A former left-wing guerrilla has taken a commanding lead in several exit polls from Uruguay's presidential election.

Most polls show Senator Jose Mujica has narrowly failed to secure the 50% needed to avoid a run-off vote.

If a second round is officially confirmed, he is likely to face his main conservative rival, the former president, Luis Alberto Lacalle.

The winner will replace outgoing socialist President Tabare Vazquez and take office in March next year.

Exit polls on Sunday suggested 74-year-old Mr Mujica had gained about 48% of votes, with Mr Lacalle trailing on around 30%.

A 29 November run-off would take place between the two frontrunners.

Mr Mujica, a senator of the governing left-wing Broad Front Party, was a former member of the rebel Tupamaros movement in the 1960s and 1970s.

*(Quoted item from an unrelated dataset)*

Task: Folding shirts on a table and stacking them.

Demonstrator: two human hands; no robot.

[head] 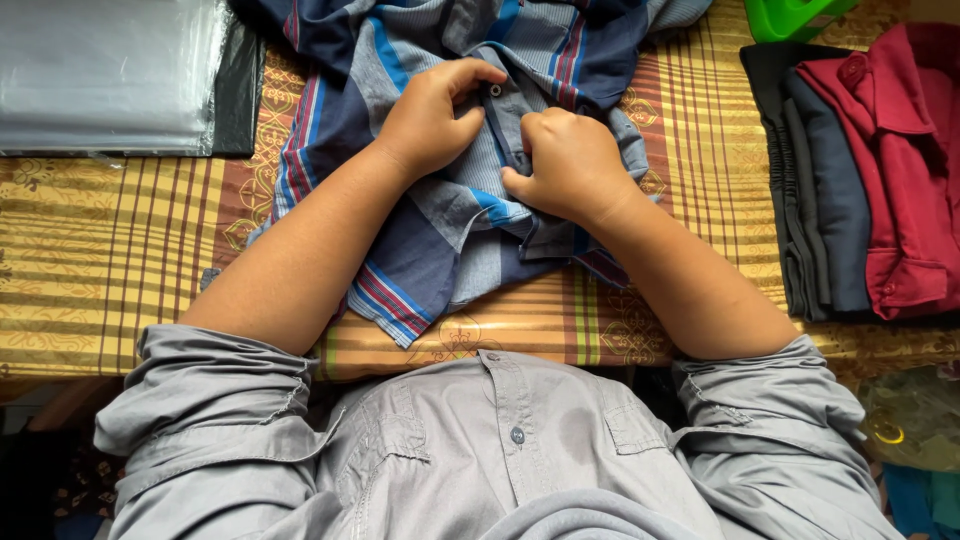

Mr Lacalle, famed for having survived an attempt to poison him - and other National Party leaders - with tainted wine in the 1970s, is a 68-year-old lawyer.

He has pledged to remove the income tax imposed by President Vazquez and trim the size of government in the country of 3.4 million.

During the election campaign, he sought to capitalise on concerns among some voters about his rival's militant past.

Mr Lacalle has crafted a political comeback 14 years after leaving office when his senior aides were accused of corruption.

As well as presidential and congressional elections, voters also took part in a referendum.

That will decide whether to revoke a law which gives immunity to former security officials accused of human rights abuses during Uruguay's period of military rule.